SPRING RAINS WERE QUITE A TURN AROUND FROM THE YEAR BEFORE.
“No question, getting the kind of rain today we’re getting as a matter of fact. It’s been outstanding. We’re off to a good start.”
BUT THE RAIN CONTINUED, AND CONTINUED. SOME HAY PRODUCERS WERE EITHER UNABLE TO MAKE A FIRST CUTTING, OR UNABLE TO GET THEIR FIRST CUTTING OFF THE FIELD.
“In some instances it’s been cut and it’s been laying there for maybe 3 weeks or 4 weeks, and ground and sky conditions haven’t allowed the proper baling time to pick it up.”
BUT IN THE END RAIN MADE GRAIN AND IT ALSO MADE GRAPES.
“Big leaf canopy, very full clusters, so probably our total production will be up about 40%.”

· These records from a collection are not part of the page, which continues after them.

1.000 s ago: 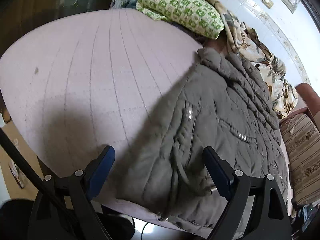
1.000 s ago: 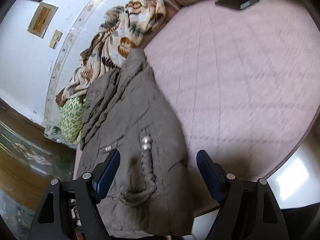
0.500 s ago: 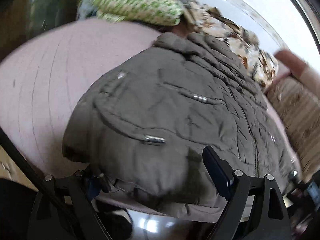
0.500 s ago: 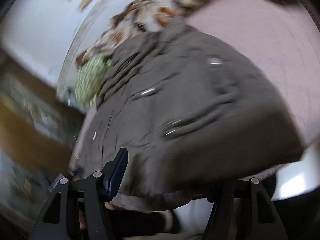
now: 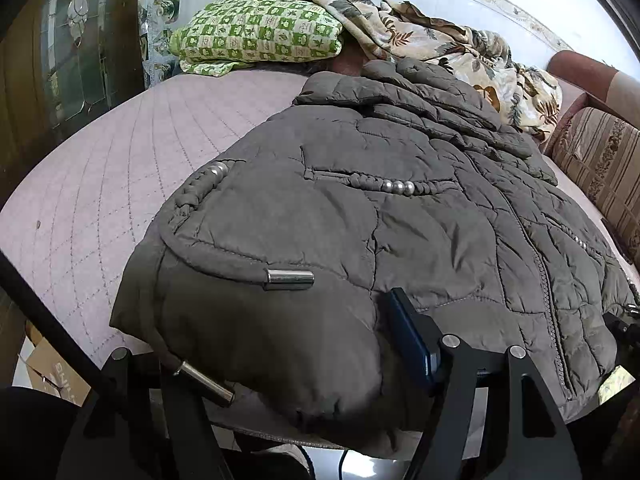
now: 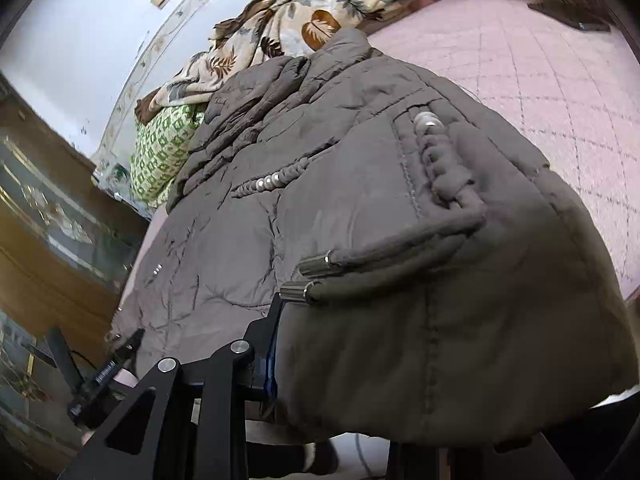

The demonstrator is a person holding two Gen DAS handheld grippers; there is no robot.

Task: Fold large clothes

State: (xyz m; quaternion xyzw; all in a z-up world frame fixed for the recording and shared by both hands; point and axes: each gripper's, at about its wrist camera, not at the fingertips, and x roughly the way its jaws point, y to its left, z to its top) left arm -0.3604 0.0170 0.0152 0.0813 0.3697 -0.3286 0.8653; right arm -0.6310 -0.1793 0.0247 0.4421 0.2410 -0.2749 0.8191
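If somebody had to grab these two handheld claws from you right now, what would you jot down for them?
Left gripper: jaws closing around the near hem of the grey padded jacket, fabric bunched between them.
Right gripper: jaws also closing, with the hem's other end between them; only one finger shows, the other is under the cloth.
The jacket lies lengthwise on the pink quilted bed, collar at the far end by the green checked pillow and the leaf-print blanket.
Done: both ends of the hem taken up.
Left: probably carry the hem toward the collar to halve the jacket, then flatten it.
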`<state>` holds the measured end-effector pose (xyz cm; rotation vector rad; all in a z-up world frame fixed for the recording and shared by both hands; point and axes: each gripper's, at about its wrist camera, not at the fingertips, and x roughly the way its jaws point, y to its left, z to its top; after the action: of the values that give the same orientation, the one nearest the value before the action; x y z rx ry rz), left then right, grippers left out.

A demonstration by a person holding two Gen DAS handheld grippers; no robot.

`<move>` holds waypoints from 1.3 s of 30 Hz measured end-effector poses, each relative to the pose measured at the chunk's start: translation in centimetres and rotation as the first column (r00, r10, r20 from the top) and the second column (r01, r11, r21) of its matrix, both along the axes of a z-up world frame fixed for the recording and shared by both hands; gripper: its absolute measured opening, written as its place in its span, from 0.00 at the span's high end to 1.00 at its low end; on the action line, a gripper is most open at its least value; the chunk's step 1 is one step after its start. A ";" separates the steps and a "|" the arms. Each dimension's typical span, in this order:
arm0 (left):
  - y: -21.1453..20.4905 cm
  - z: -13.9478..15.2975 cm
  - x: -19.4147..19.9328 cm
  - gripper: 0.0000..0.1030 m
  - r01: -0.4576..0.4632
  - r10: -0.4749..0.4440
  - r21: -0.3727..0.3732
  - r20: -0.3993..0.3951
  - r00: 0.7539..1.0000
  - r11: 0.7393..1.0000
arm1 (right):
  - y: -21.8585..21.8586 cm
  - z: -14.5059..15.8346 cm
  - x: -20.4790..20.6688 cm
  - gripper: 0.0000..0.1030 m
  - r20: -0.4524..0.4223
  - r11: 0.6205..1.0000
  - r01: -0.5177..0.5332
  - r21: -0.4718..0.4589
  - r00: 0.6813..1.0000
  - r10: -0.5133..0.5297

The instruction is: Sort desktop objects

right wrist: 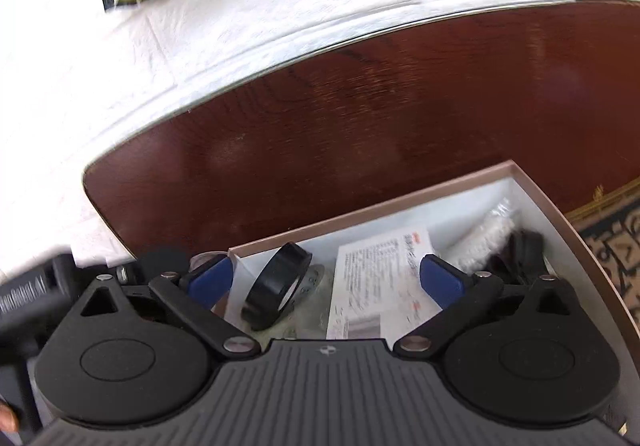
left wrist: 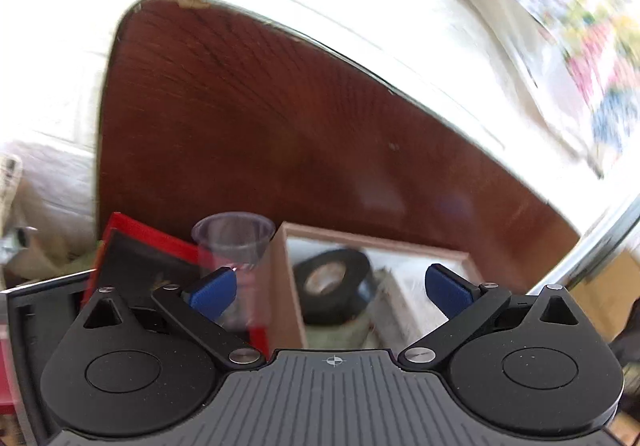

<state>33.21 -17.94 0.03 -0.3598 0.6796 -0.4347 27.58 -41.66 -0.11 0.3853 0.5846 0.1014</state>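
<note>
A tan cardboard box with a white inside stands on the dark wooden table. In it a black tape roll stands on edge beside a printed white leaflet, a crinkled clear bag and a black item. My right gripper hovers over the box, open, its blue pads touching nothing. My left gripper is open too, above the same box and the tape roll. A clear plastic cup stands just past its left fingertip, untouched.
A red-rimmed black box lies left of the cup. The table's far edge meets a white textured wall. A patterned rug shows at the right. A flowered fabric hangs at the upper right, blurred.
</note>
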 end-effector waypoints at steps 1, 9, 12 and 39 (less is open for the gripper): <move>0.0 0.2 -0.9 0.00 0.000 -0.001 0.034 0.015 1.000 0.999 | -0.5 0.2 -0.7 0.01 -0.004 1.000 0.012 0.024 1.000 -0.011; -0.8 1.1 -10.2 0.00 -0.041 0.025 0.169 0.099 0.995 0.985 | -2.2 2.6 -8.3 0.00 -0.012 0.991 0.090 0.097 0.996 -0.089; -1.2 1.6 -12.7 0.00 -0.062 0.047 0.211 0.076 0.996 0.976 | -2.3 3.4 -12.1 0.00 0.013 0.993 0.099 0.057 0.995 -0.100; 1.9 1.1 -34.9 0.00 -0.043 -0.004 0.366 0.128 0.992 0.929 | 5.1 2.1 -35.5 0.00 0.061 0.960 0.082 -0.268 0.996 -0.069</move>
<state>-1.67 -16.04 1.13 0.0182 0.6175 -0.2987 -7.91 -36.52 1.96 0.1383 0.5246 -0.0424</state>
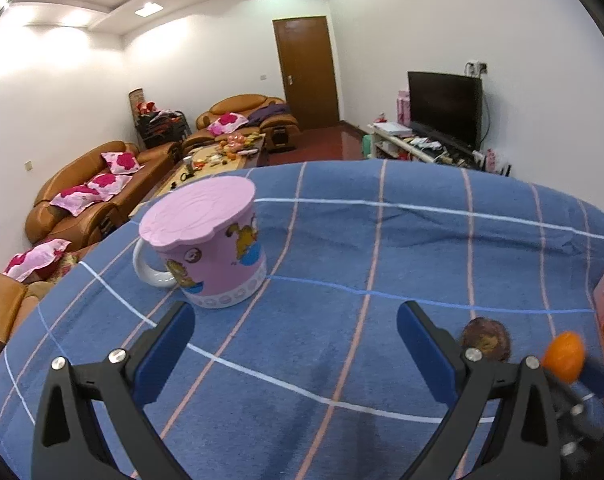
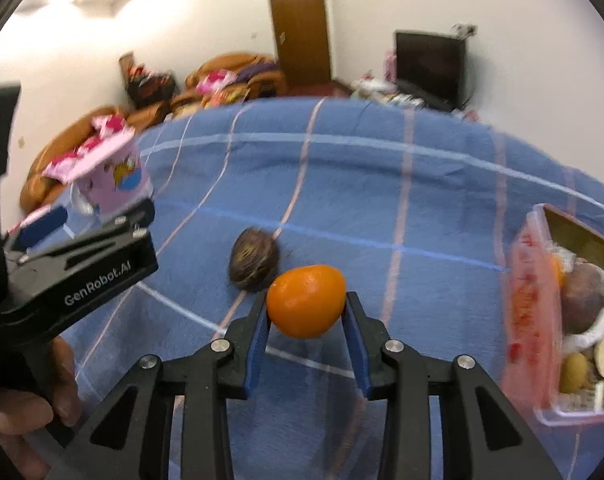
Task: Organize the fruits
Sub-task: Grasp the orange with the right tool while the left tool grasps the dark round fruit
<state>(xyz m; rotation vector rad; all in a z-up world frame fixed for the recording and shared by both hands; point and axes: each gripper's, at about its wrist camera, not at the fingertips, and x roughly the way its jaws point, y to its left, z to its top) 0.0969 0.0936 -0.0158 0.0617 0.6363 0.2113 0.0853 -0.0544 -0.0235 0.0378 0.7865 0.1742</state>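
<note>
Your left tool point(image 1: 295, 322) gapes empty over the blue-clothed table point(image 1: 382, 240), near the lidded mug point(image 1: 205, 240). Your right tool point(image 2: 306, 312) clamps the orange point(image 2: 306, 300) beside a blurred dark fruit point(image 2: 254, 258); the fruit box point(image 2: 530, 312) is cut off at the right edge.

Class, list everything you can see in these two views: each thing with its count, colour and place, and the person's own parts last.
Orange: one, orange, between the right gripper's pads.
Dark fruit: one, brown-purple, on the cloth behind the orange.
Mug: one, pink, lidded, far left on the cloth.
Box: one, clear pink, right side, holding mixed produce.
Cloth: one, blue checked, covering the table.
Sofas: brown, behind.
Television: one, black, by the wall.
Left gripper: open, empty.
Right gripper: shut on the orange.
Hand: one, holding the left gripper.
</note>
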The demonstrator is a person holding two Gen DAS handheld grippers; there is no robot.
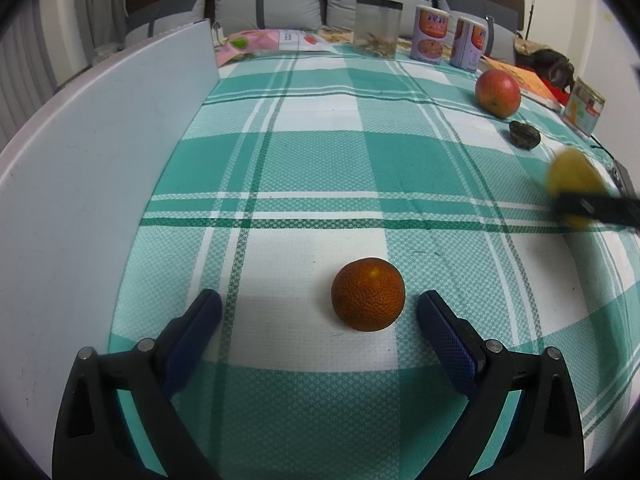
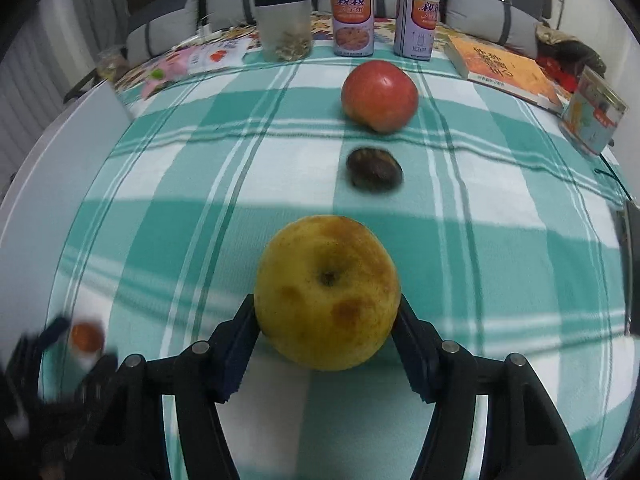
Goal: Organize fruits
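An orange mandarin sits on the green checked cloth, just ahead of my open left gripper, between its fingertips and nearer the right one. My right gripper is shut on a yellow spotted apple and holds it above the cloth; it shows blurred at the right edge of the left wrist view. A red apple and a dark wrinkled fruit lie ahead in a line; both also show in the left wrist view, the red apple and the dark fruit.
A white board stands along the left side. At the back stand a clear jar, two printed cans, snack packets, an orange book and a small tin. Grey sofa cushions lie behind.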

LOCAL FARMERS CAN’T REMEMBER A GRAIN CROP WITH A YIELD AS BIG AS THIS YEAR’S.
“Our grain sorgham or milo, we had a really good crop. We would typically average between 6000 to 6500 pounds per acre. We averaged right at 6800 pounds.”
“Sometimes we feel like we’re not managing this corn crop like we ought to because we hear about the Midwest yields, and why aren’t we making it, but it’s weather related and this year is proof of that.”
IN EARLY FALL MANY RANCHERS STILL HAD A LOT OF GRASS IN THEIR PASTURES.
“This grass last year at this time was about 4 inches tall, and there wasn’t hardly any here. Now it’s just thick, and actually would make hay, and the cattle have been running in this trap all year.”
COTTON WAS LATE, BUT YIELDS WERE IMPRESSIVE.
“I’m gonna say better than good, just about a great crop, depending on where your cotton was. If it was on the river, the Little Brazos, it got a little too much rain there, but higher, sandier land made some excellent yields.”
OVERALL IT WAS A GOOD YEAR FOR BRAZOS VALLEY AGRICULTURE, AND IF PRODUCERS COULD LEAVE YOU WITH A THOUGHT TO START THE NEW YEAR IT WOULD BE THAT MILK DOESN’T COME FROM THE GROCERY STORE, HAMBURGER DOESN’T COME FROM FAST FOOD RESTAURANTS, AND JEANS, SHIRTS, AND LINENS, DON’T COME FROM THE MALL, THEY ALL BEGIN, FROM THE GROUND UP.